The problem I ran up against has to do with the assumption that the frequency with which words are used is important. This is true for the types of inquiries that these tools are generally used for, such as author attribution. For thematic studies like mine, though, the frequency of words is not a reliable measure of their significance. Take, for example, Radcliffe’s novel The Mysteries of Udolpho. Ask anyone what they remember most about the novel, and they’re likely to mention the veil: Emily lifts it and is horrified to see what she thinks is a corpse, but is really a wax model of a corpse (is that really any less creepy?). The idea of the veil permeates the novel, its mystery lingering on for Emily even after it’s resolved for the reader. The veil has a wider significance too, of course, as a symbol of Gothic dread—that feeling of wanting to know yet fearing to know—and as a symbol of ontological doubt, such as in Percy Shelley’s “Lift Not the Painted Veil.”
The image below is a word cloud showing the 75 most frequent words in Udolpho, excluding a standard list of stop-words such as pronouns, conjunctions, articles, and other common words (Sinclair). The word veil does not appear in this word cloud. In fact, it appears only 47 times in the text of 290 801 words, according to Voyant, the web-based text analysis tool I used to create this word cloud. Clearly, the frequency of the word in no way reflects the thematic or literary significance of the veil in the novel, a problem for those of us interested in using computation to explore thematic questions (at least those of us with novice-level text analysis skills).
The frequency of a word in a text can be quantified quite easily, by simply counting it.
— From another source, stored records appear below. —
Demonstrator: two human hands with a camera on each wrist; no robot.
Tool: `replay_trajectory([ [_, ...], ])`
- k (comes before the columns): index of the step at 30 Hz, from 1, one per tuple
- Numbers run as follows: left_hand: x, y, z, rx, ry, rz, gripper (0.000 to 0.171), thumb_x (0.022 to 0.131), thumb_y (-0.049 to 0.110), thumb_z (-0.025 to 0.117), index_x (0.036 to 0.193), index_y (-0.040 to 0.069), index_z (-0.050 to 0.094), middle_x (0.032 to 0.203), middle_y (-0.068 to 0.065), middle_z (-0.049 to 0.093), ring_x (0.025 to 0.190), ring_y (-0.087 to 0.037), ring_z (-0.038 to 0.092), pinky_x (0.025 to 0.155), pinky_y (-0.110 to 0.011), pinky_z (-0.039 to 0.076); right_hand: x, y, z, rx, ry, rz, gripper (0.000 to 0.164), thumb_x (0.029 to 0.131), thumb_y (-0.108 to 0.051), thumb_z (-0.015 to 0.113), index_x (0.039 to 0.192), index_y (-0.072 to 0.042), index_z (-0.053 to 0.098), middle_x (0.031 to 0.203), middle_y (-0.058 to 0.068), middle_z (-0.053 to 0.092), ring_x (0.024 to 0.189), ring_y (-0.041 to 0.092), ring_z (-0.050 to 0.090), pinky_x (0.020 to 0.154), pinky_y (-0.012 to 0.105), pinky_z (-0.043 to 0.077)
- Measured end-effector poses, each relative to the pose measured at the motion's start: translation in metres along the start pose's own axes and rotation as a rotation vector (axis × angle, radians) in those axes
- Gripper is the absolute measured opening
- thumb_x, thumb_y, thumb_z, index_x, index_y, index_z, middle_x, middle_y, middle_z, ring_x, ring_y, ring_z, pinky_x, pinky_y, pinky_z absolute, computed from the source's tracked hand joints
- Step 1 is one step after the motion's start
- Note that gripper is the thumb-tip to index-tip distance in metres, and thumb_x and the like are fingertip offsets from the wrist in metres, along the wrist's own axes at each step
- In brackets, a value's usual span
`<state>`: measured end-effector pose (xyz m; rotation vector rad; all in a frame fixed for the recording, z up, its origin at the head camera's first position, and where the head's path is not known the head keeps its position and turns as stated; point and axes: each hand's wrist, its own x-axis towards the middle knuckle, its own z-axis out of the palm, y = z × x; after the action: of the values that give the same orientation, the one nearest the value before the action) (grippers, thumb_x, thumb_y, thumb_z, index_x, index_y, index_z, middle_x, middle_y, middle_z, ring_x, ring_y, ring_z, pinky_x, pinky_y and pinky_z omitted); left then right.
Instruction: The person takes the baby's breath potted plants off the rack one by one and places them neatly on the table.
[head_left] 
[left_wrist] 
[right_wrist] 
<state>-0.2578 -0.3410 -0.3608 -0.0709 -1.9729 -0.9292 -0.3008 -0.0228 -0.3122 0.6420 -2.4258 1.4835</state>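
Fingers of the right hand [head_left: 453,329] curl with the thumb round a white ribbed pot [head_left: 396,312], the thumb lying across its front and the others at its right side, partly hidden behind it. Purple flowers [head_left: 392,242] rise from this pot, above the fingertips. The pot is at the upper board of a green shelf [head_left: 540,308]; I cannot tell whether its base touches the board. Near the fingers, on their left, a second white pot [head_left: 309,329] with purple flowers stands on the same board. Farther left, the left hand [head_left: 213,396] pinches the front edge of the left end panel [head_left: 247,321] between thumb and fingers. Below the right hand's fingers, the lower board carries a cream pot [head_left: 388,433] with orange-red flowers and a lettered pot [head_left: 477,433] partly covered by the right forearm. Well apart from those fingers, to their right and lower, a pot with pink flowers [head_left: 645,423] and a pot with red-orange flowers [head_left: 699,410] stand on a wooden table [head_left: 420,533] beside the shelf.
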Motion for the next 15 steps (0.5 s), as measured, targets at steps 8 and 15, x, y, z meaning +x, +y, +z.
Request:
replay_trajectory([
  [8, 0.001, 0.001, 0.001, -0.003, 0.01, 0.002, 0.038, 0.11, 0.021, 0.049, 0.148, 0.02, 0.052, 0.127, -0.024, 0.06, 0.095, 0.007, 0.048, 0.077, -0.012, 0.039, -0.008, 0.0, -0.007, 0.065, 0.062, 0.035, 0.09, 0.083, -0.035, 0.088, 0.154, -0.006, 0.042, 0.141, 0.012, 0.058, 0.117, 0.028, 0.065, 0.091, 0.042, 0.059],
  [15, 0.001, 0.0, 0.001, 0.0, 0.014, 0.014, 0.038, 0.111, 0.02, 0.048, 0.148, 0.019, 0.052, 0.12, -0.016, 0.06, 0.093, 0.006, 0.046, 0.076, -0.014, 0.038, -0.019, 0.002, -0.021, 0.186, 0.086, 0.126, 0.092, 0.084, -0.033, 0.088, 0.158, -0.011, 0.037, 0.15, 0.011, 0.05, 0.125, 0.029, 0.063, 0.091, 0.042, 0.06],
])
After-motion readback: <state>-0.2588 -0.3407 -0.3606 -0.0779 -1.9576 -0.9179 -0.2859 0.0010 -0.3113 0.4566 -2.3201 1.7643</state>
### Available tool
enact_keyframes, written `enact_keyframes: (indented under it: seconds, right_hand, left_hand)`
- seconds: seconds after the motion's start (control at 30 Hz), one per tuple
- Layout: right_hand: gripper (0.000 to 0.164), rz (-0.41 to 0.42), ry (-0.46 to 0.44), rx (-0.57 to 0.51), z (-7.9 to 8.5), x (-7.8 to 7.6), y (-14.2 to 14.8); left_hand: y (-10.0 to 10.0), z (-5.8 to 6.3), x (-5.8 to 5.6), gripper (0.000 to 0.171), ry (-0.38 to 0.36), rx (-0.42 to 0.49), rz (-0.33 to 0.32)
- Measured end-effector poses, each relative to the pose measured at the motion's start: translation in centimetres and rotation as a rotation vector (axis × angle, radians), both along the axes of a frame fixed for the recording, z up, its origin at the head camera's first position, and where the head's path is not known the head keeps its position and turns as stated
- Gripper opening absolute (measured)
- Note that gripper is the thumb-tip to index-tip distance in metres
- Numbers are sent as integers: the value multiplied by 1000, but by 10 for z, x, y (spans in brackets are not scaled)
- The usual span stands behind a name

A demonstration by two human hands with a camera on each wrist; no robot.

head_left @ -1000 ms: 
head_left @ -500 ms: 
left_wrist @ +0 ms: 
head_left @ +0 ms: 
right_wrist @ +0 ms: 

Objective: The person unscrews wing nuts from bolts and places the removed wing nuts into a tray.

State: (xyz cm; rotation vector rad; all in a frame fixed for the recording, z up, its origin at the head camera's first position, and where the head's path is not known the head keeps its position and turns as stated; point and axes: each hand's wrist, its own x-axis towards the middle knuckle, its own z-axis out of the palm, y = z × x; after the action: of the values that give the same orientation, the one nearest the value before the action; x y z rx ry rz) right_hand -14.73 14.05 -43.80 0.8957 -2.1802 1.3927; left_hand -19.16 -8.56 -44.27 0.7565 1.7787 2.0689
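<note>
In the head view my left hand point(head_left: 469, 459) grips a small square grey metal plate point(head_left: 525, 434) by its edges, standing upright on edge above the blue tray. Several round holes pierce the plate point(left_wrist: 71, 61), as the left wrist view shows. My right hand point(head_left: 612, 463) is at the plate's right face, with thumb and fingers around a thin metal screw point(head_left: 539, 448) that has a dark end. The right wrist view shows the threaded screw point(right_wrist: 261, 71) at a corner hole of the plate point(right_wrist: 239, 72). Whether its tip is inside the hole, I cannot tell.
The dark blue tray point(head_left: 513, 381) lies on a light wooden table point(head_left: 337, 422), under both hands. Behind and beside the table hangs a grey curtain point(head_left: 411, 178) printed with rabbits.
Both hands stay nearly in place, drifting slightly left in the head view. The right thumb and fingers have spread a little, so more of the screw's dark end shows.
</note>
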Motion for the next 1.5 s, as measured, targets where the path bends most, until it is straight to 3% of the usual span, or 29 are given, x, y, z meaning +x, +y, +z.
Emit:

But how can we quantify this other kind of significance, the resonance of an idea that a word represents? In my research, I’m interested in words related to property, an idea at the core of Udolpho. As with the veil, the resonance of the idea of property is not captured in a measure of word frequency. Estate does not appear in the word cloud, for example (although, intriguingly, door does). As it happens, veil and estate both occur just 47 times in the novel. Coincidence?
Another example of this disparity between frequency and resonance occurs in Mary Shelley’s novella Matilda. In it, a single phrase—“My daughter, I love thee/you”—has enormous resonance; the story hinges upon it. The phrase appears only twice, though: first, as an expression of Matilda’s wish that she would be united with her estranged father (159), and second, as her father’s confession of his incestuous lust for her (173). Once again, a measure of frequency does not capture the resonance of these words. Complicating the case is that each utterance of the phrase has a radically different valence that is not captured by the words on the page. This difference must be imagined by the reader, and depends on how the words are said; the words are the same both times, but Matilda understands by the way her father says them that the love she wants from him is not the kind that he feels. This difference is not captured in the text, much less in an analysis of word frequency.
All this is to suggest that it’s important to think about the assumptions upon which research methodologies are based. Text analysis and other digital methods and tools offer ways to analyze texts that the read-think-write method does not. In my experience, thinking about different ways of answering research questions can lead to new types of questions about what it is we study when we analyze a text, and how we can capture elements of a text that are not easily quantified and measured.
Radcliffe, Ann. The Mysteries of Udolpho. n.p. n.d. Project Gutenberg. Web. 10 October 2015.
Shelley, Mary. Matilda. Ed. Janet Todd. 2011. Proquest. Web. 10 October 2015.
Sinclair, Stéfan and Geoffrey Rockwell. Voyant. 9 Oct. 2015 <http://voyant-tools.org>